# 敘述統計與回歸分析
- 敘述統計(description statistics)
- 回歸分析(Regression Analysis)

### 匯入常用套件 `numpy`, `pandas`, `matplotlib.pyplot`, `seaborn`

In [None]:
import numpy as np
import pandas as pd
import seaborn as sns
import matplotlib.pyplot as plt

### 匯入統計與計量套件

In [None]:
import statsmodels.api as sm
import statsmodels.formula.api as smf
from statsmodels.formula.api import ols, glm

### 匯入資料
- `pd.read_csv`
- `sep`: 分隔符號
- `header`: 設定標題在第幾行

In [None]:
wine = pd.read_csv('winequality-both.csv', sep = ',', header=0)

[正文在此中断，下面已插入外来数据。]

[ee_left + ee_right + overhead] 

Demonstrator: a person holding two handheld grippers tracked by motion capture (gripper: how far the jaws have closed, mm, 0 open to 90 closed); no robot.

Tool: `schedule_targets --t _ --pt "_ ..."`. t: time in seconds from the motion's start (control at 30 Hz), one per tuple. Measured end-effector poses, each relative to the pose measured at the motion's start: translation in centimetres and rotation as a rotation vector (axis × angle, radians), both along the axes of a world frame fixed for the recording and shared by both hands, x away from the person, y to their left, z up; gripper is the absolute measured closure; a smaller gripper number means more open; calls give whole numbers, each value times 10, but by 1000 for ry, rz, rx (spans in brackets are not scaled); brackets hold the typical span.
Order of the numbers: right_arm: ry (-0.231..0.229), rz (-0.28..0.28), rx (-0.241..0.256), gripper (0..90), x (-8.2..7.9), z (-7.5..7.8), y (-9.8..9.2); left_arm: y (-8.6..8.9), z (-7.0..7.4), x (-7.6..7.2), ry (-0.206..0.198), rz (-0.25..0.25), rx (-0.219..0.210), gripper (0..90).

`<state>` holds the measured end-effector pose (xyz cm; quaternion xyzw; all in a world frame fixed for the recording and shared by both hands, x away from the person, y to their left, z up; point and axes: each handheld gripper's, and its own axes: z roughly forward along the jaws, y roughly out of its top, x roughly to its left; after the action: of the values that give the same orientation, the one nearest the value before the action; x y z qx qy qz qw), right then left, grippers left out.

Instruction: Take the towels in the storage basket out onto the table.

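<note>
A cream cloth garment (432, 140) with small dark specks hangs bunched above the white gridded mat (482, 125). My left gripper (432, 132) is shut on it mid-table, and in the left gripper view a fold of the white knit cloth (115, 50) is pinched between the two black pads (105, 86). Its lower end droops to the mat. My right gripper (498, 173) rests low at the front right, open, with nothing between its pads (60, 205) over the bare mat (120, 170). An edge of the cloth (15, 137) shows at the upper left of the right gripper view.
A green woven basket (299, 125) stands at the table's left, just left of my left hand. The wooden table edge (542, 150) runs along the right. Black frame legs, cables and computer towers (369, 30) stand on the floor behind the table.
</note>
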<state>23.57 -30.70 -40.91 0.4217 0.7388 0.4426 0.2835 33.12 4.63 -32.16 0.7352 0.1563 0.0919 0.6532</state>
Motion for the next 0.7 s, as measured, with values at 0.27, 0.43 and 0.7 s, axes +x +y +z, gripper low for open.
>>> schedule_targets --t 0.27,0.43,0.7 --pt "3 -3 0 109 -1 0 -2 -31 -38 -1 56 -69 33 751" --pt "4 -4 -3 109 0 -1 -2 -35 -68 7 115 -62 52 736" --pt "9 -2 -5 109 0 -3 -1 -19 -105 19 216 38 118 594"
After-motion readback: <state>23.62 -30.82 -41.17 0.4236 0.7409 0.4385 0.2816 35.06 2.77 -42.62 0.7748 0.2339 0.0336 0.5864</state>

- 將變數名稱中的空格`( )`替換成底線`(_)`

In [None]:
wine.columns = wine.columns.str.replace(' ','_')

In [None]:
wine.columns

In [None]:
wine.head()

- 展示資料中的變數名稱 `columns`

In [None]:
wine.columns

- 展示所有變數的敘述統計量

In [None]:
wine.describe()

- 找出不重複數值/符號 `unique()`

In [None]:
print(sorted(wine.quality.unique()))

- 計算出現次數 `value_counts()`

In [None]:
print(wine.quality.value_counts())

### 分組、色階分布

- 按照酒的類型(type)來分類並顯示品質的敘述統計量 

In [None]:
wine.groupby('type')['quality'].describe()

- 按照

In [None]:
wine.groupby('type')[['quality']].quantile([0.25,0.75]).unstack('type')

In [None]:
wine.corr()

- 只想要某種條件的資料`wine.loc[條件, 出現值]`

In [None]:
wine['pH'].describe()

### 搜尋並抓出滿足特定條件的資料 `loc(條件, 值)`
- 搜尋 `pH值大於3`的資料，只收集`quality`變數
- 搜尋 `pH值大於3`的資料，只收集`pH與quality`變數
- 搜尋 `pH值大於3且是紅酒`的資料，只收集`quality`變數

In [None]:
red_wine = wine.loc[wine['pH'] > 3, 'quality']
red_wine

In [None]:
red_wine = wine.loc[wine['pH'] > 3, ['quality','pH']]
red_wine

In [None]:
red_wine = wine.loc[(wine['pH'] > 3) & (wine['type'] == 'red')]
red_wine

In [None]:
red_wine = wine.loc[wine['type'] == 'red', 'quality']

In [None]:
white_wine = wine.loc[wine['type'] == 'white', 
                     'quality']

In [None]:
sns.set_style("dark")

In [None]:
print(sns.distplot(red_wine, norm_hist=True, kde=False, color='red', label='Red wine'))
print(sns.distplot(white_wine, norm_hist=True, kde=False, color='white', label='White wine'))
plt.title("Distribution of Quality by Wine Type")
plt.legend()
plt.show()

## 統計檢定
- t檢定: 檢定兩組樣本的平均是否相等
- 參考網站: https://www.statsmodels.org/dev/stats.html

In [None]:
print(wine.groupby(['type'])[['quality']].agg(['std', 'mean']))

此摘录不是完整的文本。